# Try it
When you transcribe the records that follow, reproduce each line exactly as given.

# Input material
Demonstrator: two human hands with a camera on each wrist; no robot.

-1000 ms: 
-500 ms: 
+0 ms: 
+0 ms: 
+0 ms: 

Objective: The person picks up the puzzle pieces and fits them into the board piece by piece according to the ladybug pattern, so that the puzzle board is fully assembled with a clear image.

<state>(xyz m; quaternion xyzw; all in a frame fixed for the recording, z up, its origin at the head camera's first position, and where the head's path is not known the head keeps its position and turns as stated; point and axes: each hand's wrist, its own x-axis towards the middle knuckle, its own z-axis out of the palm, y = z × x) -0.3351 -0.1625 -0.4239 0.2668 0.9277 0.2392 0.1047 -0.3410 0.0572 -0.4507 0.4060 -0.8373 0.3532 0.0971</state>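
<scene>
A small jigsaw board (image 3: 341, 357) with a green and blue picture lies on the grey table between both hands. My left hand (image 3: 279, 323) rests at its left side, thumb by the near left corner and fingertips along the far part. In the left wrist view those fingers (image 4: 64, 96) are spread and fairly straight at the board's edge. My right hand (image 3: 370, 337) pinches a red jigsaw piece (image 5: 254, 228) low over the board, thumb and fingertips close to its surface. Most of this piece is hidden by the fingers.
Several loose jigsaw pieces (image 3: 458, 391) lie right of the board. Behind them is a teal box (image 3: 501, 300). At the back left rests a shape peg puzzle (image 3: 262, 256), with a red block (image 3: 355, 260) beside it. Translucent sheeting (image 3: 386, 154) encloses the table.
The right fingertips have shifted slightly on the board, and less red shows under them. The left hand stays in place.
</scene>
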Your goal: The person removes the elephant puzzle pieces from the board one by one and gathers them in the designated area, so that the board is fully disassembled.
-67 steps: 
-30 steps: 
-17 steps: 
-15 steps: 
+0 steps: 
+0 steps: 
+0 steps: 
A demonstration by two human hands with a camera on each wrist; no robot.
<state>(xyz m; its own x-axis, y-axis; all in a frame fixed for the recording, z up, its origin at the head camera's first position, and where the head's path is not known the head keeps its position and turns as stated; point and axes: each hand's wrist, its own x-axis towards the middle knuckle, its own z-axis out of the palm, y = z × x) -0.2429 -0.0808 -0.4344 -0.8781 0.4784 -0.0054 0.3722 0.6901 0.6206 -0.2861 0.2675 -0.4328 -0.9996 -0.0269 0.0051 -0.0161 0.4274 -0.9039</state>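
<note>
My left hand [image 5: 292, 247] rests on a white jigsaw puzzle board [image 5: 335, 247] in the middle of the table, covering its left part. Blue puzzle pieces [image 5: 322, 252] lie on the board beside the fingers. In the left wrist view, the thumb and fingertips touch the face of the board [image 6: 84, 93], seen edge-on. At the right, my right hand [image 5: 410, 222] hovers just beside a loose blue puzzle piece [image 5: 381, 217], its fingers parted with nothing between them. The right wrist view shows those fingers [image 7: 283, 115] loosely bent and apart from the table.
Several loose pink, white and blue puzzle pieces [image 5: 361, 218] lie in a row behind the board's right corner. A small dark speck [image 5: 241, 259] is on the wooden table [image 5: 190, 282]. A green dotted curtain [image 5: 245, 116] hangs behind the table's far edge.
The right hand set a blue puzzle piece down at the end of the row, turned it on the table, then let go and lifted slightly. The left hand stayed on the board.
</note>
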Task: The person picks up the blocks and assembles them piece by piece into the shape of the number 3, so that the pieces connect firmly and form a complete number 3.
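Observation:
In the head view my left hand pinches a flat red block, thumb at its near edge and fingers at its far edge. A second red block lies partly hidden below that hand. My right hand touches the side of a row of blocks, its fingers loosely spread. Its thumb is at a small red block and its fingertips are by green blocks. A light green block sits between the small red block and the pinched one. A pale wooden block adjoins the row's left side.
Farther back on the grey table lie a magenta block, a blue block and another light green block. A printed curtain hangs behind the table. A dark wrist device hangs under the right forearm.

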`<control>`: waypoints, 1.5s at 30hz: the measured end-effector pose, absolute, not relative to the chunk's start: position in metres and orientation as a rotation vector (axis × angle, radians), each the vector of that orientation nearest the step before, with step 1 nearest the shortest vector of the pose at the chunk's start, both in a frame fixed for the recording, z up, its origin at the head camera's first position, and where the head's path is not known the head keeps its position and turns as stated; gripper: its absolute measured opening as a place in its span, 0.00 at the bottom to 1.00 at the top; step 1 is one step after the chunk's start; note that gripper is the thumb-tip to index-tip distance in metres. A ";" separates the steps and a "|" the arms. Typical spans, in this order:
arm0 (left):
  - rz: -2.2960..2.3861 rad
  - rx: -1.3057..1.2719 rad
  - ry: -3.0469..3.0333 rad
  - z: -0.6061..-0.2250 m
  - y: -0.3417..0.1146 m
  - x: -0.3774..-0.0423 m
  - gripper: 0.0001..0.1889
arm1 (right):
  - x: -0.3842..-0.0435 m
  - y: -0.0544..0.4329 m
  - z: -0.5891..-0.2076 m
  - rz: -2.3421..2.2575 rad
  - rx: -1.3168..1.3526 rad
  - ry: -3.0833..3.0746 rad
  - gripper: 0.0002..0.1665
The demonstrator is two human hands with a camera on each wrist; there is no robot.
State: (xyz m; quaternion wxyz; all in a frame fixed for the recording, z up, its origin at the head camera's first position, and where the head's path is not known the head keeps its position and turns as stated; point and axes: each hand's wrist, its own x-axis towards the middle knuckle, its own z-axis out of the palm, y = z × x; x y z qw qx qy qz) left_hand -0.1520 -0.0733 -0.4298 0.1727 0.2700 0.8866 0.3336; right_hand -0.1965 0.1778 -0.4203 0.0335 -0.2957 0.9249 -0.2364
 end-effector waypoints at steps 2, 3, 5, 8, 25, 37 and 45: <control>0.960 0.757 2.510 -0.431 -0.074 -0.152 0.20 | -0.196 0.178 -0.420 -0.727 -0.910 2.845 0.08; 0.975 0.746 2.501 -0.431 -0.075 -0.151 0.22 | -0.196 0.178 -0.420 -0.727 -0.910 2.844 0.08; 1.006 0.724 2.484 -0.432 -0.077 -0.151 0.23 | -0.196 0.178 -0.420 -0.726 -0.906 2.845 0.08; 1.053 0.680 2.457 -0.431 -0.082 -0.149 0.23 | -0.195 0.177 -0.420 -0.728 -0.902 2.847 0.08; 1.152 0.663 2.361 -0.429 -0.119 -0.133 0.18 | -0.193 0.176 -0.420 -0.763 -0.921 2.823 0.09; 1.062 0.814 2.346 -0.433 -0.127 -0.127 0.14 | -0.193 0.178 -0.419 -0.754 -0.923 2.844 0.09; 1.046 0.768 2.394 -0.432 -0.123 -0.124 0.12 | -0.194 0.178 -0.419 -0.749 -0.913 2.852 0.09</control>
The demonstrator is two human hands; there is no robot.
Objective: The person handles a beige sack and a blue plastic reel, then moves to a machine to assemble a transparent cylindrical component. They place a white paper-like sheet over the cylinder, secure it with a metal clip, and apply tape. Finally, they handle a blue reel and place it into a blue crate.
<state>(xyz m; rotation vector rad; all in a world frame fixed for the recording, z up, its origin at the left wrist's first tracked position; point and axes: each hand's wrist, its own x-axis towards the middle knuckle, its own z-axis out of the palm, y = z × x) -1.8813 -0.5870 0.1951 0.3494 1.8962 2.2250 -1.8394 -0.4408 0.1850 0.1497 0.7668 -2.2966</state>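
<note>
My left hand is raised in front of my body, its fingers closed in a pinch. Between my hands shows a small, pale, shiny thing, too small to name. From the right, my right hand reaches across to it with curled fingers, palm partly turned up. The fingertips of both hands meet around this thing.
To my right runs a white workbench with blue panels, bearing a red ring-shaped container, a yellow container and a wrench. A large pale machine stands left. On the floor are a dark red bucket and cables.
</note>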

# Solved exercise
Demonstrator: two human hands with a camera on each wrist; no robot.

-1000 ms: 
-500 ms: 
+0 ms: 
+0 ms: 
+0 ms: 

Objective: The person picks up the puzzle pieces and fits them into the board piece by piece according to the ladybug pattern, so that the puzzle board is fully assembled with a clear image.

<state>(xyz m; quaternion xyzw; all in a frame fixed for the recording, z up, its origin at the head camera's first position, and where the head's path is not known the head keeps its position and turns as stated; point and axes: each hand's wrist, its own x-axis towards the middle knuckle, its own z-axis out of the palm, y = z × x) -0.3351 -0.1625 -0.4239 0.2668 0.9277 0.2392 0.1047 -0.3410 0.0572 -0.4507 0.4060 -0.8373 0.3532 0.0971</state>
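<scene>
A small jigsaw board (image 3: 341, 357) with a green and blue picture lies on the grey table between both hands. My left hand (image 3: 279, 323) rests at its left side, thumb by the near left corner and fingertips along the far part. In the left wrist view those fingers (image 4: 64, 96) are spread and fairly straight at the board's edge. My right hand (image 3: 370, 337) pinches a red jigsaw piece (image 5: 254, 228) low over the board, thumb and fingertips close to its surface. Most of this piece is hidden by the fingers.
Several loose jigsaw pieces (image 3: 458, 391) lie right of the board. Behind them is a teal box (image 3: 501, 300). At the back left rests a shape peg puzzle (image 3: 262, 256), with a red block (image 3: 355, 260) beside it. Translucent sheeting (image 3: 386, 154) encloses the table.
The right fingertips have shifted slightly on the board, and less red shows under them. The left hand stays in place.
</scene>
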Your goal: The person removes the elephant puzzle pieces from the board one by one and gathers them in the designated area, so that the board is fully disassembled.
-67 steps: 
-30 steps: 
-17 steps: 
-15 steps: 
+0 steps: 
+0 steps: 
+0 steps: 
A demonstration by two human hands with a camera on each wrist; no robot.
<state>(xyz m; its own x-axis, y-axis; all in a frame fixed for the recording, z up, its origin at the head camera's first position, and where the head's path is not known the head keeps its position and turns as stated; point and axes: each hand's wrist, its own x-axis towards the middle knuckle, its own z-axis out of the palm, y = z × x) -0.2429 -0.0808 -0.4344 -0.8781 0.4784 -0.0054 0.3722 0.6901 0.6206 -0.2861 0.2675 -0.4328 -0.9996 -0.0269 0.0051 -0.0161 0.4274 -0.9039</state>
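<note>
My left hand [image 5: 292, 247] rests on a white jigsaw puzzle board [image 5: 335, 247] in the middle of the table, covering its left part. Blue puzzle pieces [image 5: 322, 252] lie on the board beside the fingers. In the left wrist view, the thumb and fingertips touch the face of the board [image 6: 84, 93], seen edge-on. At the right, my right hand [image 5: 410, 222] hovers just beside a loose blue puzzle piece [image 5: 381, 217], its fingers parted with nothing between them. The right wrist view shows those fingers [image 7: 283, 115] loosely bent and apart from the table.
Several loose pink, white and blue puzzle pieces [image 5: 361, 218] lie in a row behind the board's right corner. A small dark speck [image 5: 241, 259] is on the wooden table [image 5: 190, 282]. A green dotted curtain [image 5: 245, 116] hangs behind the table's far edge.
The right hand set a blue puzzle piece down at the end of the row, turned it on the table, then let go and lifted slightly. The left hand stayed on the board.
</note>
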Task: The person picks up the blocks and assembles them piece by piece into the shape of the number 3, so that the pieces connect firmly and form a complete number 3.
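Observation:
In the head view my left hand pinches a flat red block, thumb at its near edge and fingers at its far edge. A second red block lies partly hidden below that hand. My right hand touches the side of a row of blocks, its fingers loosely spread. Its thumb is at a small red block and its fingertips are by green blocks. A light green block sits between the small red block and the pinched one. A pale wooden block adjoins the row's left side.
Farther back on the grey table lie a magenta block, a blue block and another light green block. A printed curtain hangs behind the table. A dark wrist device hangs under the right forearm.
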
`<control>`: waypoints, 1.5s at 30hz: the measured end-effector pose, absolute, not relative to the chunk's start: position in metres and orientation as a rotation vector (axis × angle, radians), each the vector of that orientation nearest the step before, with step 1 nearest the shortest vector of the pose at the chunk's start, both in a frame fixed for the recording, z up, its origin at the head camera's first position, and where the head's path is not known the head keeps its position and turns as stated; gripper: its absolute measured opening as a place in its span, 0.00 at the bottom to 1.00 at the top; step 1 is one step after the chunk's start; note that gripper is the thumb-tip to index-tip distance in metres. A ";" separates the steps and a "|" the arms. Typical spans, in this order:
arm0 (left):
  - rz: -2.2960..2.3861 rad
  - rx: -1.3057..1.2719 rad
  - ry: -3.0469..3.0333 rad
  - z: -0.6061..-0.2250 m
  - y: -0.3417..0.1146 m
  - x: -0.3774..-0.0423 m
  - gripper: 0.0001..0.1889
arm1 (right):
  - x: -0.3842..-0.0435 m
  - y: -0.0544..0.4329 m
  - z: -0.5891..-0.2076 m
  - rz: -2.3421..2.2575 rad
  - rx: -1.3168..1.3526 rad
  - ry: -3.0833..3.0746 rad
  - gripper: 0.0002..0.1665
The demonstrator is two human hands with a camera on each wrist; there is no robot.
State: (xyz m; quaternion wxyz; all in a frame fixed for the recording, z up, its origin at the head camera's first position, and where the head's path is not known the head keeps its position and turns as stated; point and axes: each hand's wrist, its own x-axis towards the middle knuckle, its own z-axis out of the palm, y = z × x; x y z qw qx qy qz) left_hand -0.1520 -0.0733 -0.4298 0.1727 0.2700 0.8866 0.3336; right_hand -0.1965 0.1778 -0.4203 0.0335 -0.2957 0.9249 -0.2364
 end-effector waypoints at steps 2, 3, 5, 8, 25, 37 and 45: <control>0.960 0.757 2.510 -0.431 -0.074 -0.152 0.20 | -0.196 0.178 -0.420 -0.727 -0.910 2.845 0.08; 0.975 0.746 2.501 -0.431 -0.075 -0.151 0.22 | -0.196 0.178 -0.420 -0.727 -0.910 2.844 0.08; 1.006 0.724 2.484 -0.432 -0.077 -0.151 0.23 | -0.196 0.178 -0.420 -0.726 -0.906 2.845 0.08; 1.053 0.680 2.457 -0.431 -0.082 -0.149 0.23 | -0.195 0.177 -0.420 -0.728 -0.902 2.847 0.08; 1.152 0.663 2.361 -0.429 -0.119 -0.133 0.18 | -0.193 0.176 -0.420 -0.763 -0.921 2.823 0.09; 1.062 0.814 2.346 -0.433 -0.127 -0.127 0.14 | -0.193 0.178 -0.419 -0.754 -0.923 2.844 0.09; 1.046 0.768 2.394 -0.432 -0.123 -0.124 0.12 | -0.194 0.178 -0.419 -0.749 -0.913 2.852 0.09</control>
The demonstrator is two human hands; there is no robot.
Objective: The person handles a beige sack and a blue plastic reel, then moves to a machine to assemble a transparent cylindrical component. They place a white paper-like sheet over the cylinder, secure it with a metal clip, and apply tape. Finally, they handle a blue reel and place it into a blue crate.
<state>(xyz m; rotation vector rad; all in a world frame fixed for the recording, z up, its origin at the left wrist's first tracked position; point and axes: each hand's wrist, its own x-axis towards the middle knuckle, its own z-axis out of the palm, y = z × x) -1.8813 -0.5870 0.1951 0.3494 1.8962 2.2250 -1.8394 -0.4408 0.1850 0.1497 0.7668 -2.2966</state>
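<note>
My left hand is raised in front of my body, its fingers closed in a pinch. Between my hands shows a small, pale, shiny thing, too small to name. From the right, my right hand reaches across to it with curled fingers, palm partly turned up. The fingertips of both hands meet around this thing.
To my right runs a white workbench with blue panels, bearing a red ring-shaped container, a yellow container and a wrench. A large pale machine stands left. On the floor are a dark red bucket and cables.
</note>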

The full answer has now been given.